The Crusader Newspaper Group

Alderman to take action against Pilgrim after missed deadline

Pilgrim Baptist Church

Alderwoman Pat Dowell told the Crusader December 8 she is preparing to take action against Pilgrim Baptist Church after church officials failed to respond to a 90-day deadline to come up with a plan for the former building’s remains on the corner of 33rd and Indiana. Residents have been fighting with the historic church for nearly a decade and have complained about trash accumulating on the property, safety concerns about the remaining walls collapsing and the sidewalks and alley adjacent to the structure being closed.

“I will be sending the city a letter Jan. 1 asking for the sidewalks to be returned to the residents,” Dowell told Crusader exclusively. “I talked to them [Pilgrim officials] but I don’t have a plan or strategy from them for what they would like to do with that property given that they are not going to rebuild the church.”

The GAP Community organization has been trying to work with Pilgrim officials for years to seek a resolution to the problems with limited success. GAP President Leonard McGhee has maintained the organization’s position over the last 18 months has been strictly the sidewalk issue. His recent public comments on the issue have struck the same tone on the issue.

“We’re not trying to tell them what to do with their property. We just want our sidewalks back,” he said during a GAP meeting in July.

Dowell had met with Pilgrim officials earlier this year and was optimistic things could change. She was disappointed when they could not come up with a plan after agreeing to have one after being given a 90-day deadline that expired at the end of October.

“I think it is a complicated issue,” Dowell said. “You have a church with a dwindling population and it is probably going to cost a lot of money to do anything there. They probably have to figure out who they can partner and work with and that takes time. But the community has been patient enough and so have I and it is time we return the sidewalk to the community.”

The church, which is credited with being the birthplace of gospel music, was destroyed by fire in January of 2006. Workers who were repairing the roof caused the blaze. The workers fled the scene and were never heard from again.

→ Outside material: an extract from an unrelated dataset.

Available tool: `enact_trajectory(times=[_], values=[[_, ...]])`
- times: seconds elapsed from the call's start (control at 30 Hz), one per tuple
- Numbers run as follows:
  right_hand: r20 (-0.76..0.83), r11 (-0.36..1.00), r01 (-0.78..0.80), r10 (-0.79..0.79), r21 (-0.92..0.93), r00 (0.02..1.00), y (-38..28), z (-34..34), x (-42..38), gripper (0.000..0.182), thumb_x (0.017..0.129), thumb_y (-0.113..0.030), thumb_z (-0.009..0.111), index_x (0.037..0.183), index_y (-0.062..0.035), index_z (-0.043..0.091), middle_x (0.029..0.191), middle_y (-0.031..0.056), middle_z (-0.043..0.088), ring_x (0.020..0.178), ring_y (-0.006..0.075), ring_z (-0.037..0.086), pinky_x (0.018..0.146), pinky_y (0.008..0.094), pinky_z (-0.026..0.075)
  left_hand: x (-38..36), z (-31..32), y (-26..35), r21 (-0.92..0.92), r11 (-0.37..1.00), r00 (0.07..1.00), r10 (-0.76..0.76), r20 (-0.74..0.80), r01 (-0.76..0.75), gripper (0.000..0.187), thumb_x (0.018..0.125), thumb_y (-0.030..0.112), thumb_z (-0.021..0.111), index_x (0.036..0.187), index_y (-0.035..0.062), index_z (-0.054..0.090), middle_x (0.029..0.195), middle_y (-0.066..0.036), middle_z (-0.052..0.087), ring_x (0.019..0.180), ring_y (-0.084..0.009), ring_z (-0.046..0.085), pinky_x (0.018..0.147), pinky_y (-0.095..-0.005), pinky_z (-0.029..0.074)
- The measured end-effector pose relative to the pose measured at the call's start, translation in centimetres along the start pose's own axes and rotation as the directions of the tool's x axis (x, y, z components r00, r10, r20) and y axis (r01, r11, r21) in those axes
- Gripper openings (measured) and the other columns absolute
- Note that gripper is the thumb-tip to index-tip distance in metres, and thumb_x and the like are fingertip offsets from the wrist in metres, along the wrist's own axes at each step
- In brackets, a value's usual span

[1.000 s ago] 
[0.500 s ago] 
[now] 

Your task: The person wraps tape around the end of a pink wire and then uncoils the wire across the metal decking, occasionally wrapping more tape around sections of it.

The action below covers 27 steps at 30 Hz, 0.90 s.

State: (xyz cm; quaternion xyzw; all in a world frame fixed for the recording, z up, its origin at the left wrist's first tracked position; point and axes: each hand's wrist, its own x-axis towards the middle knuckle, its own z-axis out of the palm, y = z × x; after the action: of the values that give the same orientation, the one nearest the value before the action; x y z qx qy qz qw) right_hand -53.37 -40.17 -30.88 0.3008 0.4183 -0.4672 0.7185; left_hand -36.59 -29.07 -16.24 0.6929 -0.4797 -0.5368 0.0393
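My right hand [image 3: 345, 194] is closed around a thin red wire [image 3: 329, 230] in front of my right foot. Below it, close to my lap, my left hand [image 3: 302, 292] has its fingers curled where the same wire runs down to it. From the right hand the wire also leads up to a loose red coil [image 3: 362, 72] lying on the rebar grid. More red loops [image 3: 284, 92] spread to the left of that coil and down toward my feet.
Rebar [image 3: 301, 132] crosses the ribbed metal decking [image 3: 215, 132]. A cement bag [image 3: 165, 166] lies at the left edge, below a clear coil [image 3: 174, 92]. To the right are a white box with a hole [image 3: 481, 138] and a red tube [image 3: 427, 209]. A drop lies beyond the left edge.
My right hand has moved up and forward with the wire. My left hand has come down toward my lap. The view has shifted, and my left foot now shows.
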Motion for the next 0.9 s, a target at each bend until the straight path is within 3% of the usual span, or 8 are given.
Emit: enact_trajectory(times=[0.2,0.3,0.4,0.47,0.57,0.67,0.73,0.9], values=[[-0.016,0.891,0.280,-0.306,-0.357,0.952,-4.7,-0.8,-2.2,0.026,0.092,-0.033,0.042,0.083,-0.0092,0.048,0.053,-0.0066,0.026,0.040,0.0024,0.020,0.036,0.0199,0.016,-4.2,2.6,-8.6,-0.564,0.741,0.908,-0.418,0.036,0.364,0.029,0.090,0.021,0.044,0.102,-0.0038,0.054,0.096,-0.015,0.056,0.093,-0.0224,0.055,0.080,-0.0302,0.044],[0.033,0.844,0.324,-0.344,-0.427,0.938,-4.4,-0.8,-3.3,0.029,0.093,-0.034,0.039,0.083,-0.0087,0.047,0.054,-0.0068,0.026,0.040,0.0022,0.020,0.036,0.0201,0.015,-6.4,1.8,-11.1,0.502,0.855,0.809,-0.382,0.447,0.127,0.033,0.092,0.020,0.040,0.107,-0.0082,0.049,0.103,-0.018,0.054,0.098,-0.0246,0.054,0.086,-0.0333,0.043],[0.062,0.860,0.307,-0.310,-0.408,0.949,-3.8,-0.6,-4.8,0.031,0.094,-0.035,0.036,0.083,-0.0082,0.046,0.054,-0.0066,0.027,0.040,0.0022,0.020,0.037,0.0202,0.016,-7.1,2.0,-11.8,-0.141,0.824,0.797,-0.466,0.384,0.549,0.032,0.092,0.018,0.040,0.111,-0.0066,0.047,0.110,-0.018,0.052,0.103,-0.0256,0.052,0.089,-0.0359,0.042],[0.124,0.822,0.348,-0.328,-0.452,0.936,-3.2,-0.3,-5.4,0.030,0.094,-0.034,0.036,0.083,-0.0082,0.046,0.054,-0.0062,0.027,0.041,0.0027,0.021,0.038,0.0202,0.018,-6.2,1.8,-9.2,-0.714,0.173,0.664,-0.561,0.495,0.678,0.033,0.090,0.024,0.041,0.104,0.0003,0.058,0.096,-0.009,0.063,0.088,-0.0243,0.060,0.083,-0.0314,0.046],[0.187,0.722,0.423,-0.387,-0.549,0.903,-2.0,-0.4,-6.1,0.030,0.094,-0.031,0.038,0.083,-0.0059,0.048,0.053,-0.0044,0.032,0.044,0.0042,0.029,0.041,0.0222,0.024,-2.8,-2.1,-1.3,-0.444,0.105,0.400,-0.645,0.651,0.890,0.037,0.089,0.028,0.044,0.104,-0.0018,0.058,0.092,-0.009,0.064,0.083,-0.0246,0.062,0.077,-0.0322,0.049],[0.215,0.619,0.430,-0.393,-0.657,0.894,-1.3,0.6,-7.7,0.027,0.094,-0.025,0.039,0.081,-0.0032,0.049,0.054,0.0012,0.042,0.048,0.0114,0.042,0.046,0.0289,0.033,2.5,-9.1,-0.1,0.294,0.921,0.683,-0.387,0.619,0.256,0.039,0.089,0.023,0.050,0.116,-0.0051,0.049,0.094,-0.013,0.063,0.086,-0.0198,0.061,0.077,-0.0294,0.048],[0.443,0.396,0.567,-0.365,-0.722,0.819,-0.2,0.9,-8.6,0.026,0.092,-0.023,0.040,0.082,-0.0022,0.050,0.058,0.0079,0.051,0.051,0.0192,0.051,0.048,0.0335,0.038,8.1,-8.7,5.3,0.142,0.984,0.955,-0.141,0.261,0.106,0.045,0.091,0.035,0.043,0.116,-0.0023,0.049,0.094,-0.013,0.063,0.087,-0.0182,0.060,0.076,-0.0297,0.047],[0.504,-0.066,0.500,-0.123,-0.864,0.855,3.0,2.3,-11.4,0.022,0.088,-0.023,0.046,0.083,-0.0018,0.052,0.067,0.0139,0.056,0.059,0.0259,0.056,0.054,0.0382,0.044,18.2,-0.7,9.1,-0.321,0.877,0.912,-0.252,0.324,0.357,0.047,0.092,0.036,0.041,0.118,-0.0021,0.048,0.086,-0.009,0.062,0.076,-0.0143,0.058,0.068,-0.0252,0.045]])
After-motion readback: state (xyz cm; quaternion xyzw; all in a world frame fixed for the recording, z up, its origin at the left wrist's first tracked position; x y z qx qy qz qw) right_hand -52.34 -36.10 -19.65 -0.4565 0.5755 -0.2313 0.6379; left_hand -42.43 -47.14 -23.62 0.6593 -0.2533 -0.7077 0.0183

Since that time, allegations of financial misbehavior on the part of Pilgrim deacons and board trustees have come from several current and former Pilgrim members and rumors have swirled throughout the community that the insurance money was spent and donated monies for the rebuilding fund were allegedly being used for daily operation costs. Unsubstantiated accusations that the money was stolen by trustees and deacons and used for personal purchases of vacations, cars, trips to the casino and other luxury items have also been rumored throughout the years.

It is estimated that tens of thousands of dollars of donations poured into the church from around the country in the immediate months and years after the fire but how much exactly is an answer only a few know and they are not telling. In 2014 Crusader asked Trustee Cynthia Jones how much money the church received in donations and how much money the church had in its current operating budget.

“We don’t divulge our finances,” Jones replied.

The church also had an insurance policy in which a source with knowledge of the situation said was worth at least a million dollars. But no reconstruction of the original building ever took place and Pilgrim officials have been defensive and resistant to tell how much money the church really has when Crusader and other media outlets have inquired. As of 2014 Jones said the current membership was fewer than 100 as services are held across the street from the original building. Members have also been kept in the dark, which has prompted one member, Isaac Whitman to file suit against the church in an attempt to get the financial records for the past 10 years released.

One of Whitman’s suits was dismissed by Cook County Judge Sophia Hall on Nov. 23 for technical reasons. A separate suit that was filed against former Deacon Board Chairman Alfonso Carrington, who had barred Whitman from the church premises and a deacon board meeting, was dismissed as well on Dec. 1 by Judge Anna Demacopoulos. In both cases Whitman represented himself. Whitman tells Crusader he is meeting with a lawyer this time around and plans to file an appeal in both chancery court cases.

“Barring me from the church is a violation of my Civil Rights,” Whitman told Crusader this week. “I’m going through the appeal process now. They [Pilgrim officials] are just really trying to keep people off their ass. But it’s too late for that.”

The Crusader will continue to follow this story as it develops.